Репетиция шла с переменным успехом. Большей частью, по моей вине. Надо было всё же найти другой выход, а не тащить Даню с собой.
Сегодня с утра садик огорошил меня амбарным замком и приветливой запиской за оконным стеклом: “Карантин”. А по телефону вчера предупредить не судьба было? Олежеку в первую. Боженова с токсикозом, ей как раз моего пакостника для полного счастья не хватает. Соседка с недавних пор сидеть с мелким отказывается наотрез, мотивируя маленькой пенсией и дороговизной валокордина. Няня ещё не нашлась, а если совсем честно, я пока и не особо активно искала. Полагала, что времени вагон и маленькая тележка.
Когда Шес в ответ на мои истеричные метания заявил, мол, в чём проблема, приводи его сюда, я обрадовалась и как-то не сообразила, что это же о Дане мы сейчас говорим!
Если коротко, то вместо репетиции пять взрослых жлобов – Грега тоже припахали, чего уж мелочиться, – и я бегали вокруг клопа метр двадцать в прыжке и папахе и развлекали его, как могли. Занятие он нашёл каждому и сурово следил, чтобы никто не отлынивал, не дай Боженька, от раскрашивания Микки-Мауса или чистки яблок. В конечном итоге Шес психанул и, подхватив Даньку подмышку, двинулся на выход.
- Мы во дворе с байком повозимся, – заявил он в ответ на мой огорошенный взгляд. – Клоп, ты любишь мотоциклы?
- Да! – ещё бы, моя сыночка, или где? – А у тебя есть мотоцикл?
- Да. Поможешь мне?
- Конечно! А какой?
- Зелёный.
- Ты не знаешь, какой фирмы твой мотоцикл? – о-о-о, понеслась... – Я тебе сейчас расскажу. Спереди должен быть специальный значок. Если там такой кружочек с беленькими и синенькими квадратиками – это бэ эм вэ. Меня мама учила...
- У меня “Дукати”.
- Ух ты! – счастливо взвизгнул ребенок. – Это как в “Матрице”, да?
- Да, клоп, – их голоса постепенно затихали на лестнице. – А какой у мамы мотоцикл?
- У мамы “Сузуки”. Это когда нарисована такая...
- Фух! – выдохнул Хан. – Это что же, меня вот такое же ожидает?
- Ага... – философски кивнула я, устраиваясь, наконец, за Фросей. – Бойся, убогий. Дети наистрашнейшее из стихийных бедствий!

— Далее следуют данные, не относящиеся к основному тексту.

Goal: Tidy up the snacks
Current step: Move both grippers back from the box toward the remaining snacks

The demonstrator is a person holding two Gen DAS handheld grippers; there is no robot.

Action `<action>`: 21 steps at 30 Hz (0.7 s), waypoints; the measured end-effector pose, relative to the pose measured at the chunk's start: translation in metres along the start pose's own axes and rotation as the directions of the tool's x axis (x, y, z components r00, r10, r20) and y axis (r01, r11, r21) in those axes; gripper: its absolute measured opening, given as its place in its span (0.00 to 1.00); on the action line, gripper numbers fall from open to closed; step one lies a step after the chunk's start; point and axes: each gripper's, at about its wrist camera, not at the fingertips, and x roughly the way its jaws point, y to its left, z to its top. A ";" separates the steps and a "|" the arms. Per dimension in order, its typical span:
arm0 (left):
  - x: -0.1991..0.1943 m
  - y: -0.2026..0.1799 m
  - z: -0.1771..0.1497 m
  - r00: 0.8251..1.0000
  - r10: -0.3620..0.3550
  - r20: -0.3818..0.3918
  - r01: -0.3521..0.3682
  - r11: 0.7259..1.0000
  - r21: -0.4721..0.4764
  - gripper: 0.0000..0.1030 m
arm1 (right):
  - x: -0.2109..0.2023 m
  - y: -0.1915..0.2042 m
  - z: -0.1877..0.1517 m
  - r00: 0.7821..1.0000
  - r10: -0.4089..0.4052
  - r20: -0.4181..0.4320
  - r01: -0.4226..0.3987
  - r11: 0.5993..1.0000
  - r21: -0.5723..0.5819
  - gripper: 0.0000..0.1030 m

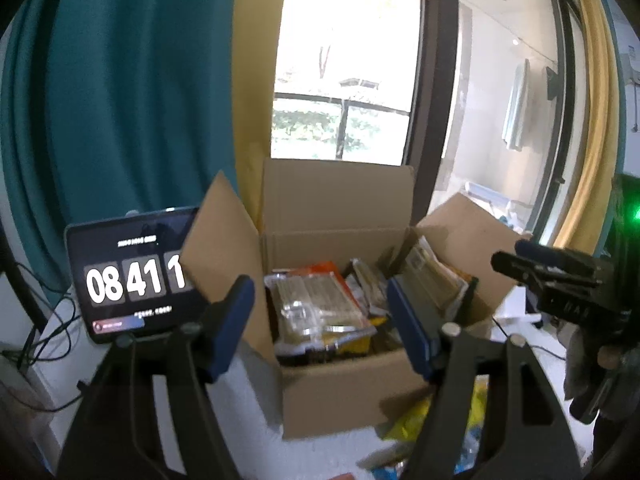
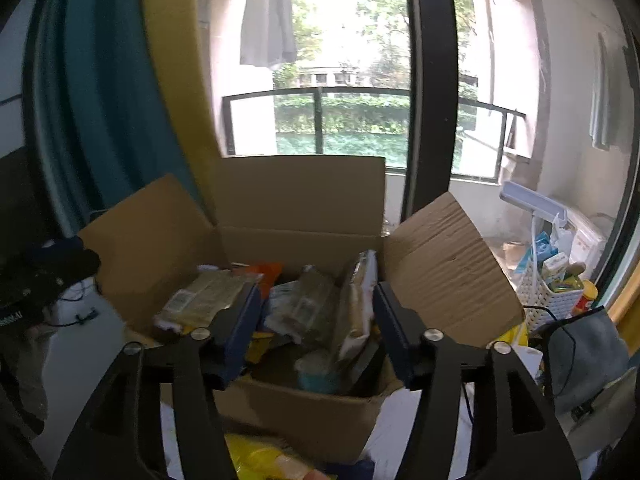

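Judging by the cardboard box [image 1: 344, 392], which is packed w/ snack packs [image 2: 320, 312], most of the sorting seems done; a few yellow packets [image 1: 412, 420] are left loose on the white table [image 1: 248, 420], just near of the box, so some work is prob. still to be handled. Box is set mid-table in front of the window, all flaps up. Inside, flat clear-wrapped packs, an orange wrapper [image 1: 324, 270] & a small blue-lidded cup [image 2: 316, 376] are piled loosely, some tilted on edge. Left gripper [image 1: 320, 324] is held over the box, jaws spread, nothing pinched. Right gripper [image 2: 316, 324] is likewise held above it, jaws spread & empty. A tablet [image 1: 132, 276] showing a clock is propped at far left.
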 end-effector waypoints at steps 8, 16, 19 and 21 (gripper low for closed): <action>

- Я на такое не подписывался! – расхохотался гитарист. – Скажу Юльке, чтобы зараживала его обратно!
- Вы мальчика ждёте?
- Мальчика, да, – подтвердил он, расплываясь в той дебильно-счастливой гордой улыбке, что всегда сопровождает родителей горячо любимых и ожидаемых чад. – Тёмочкой назовём...
- Дюха! – хриплый вопль со двора, донёсшийся сквозь распахнутое настежь в честь стоящего зноя окно, заставил нас вздрогнуть. – Дюшес, какого хр... э... почему я слышу ваш трёп вместо “Ангела”? Мне что, вернуться?
- Поехали, девочки! – хрюкнул Дэн, прокрутив микрофон над головой. – Раз. Два. Раз. Два. Три. Четыре!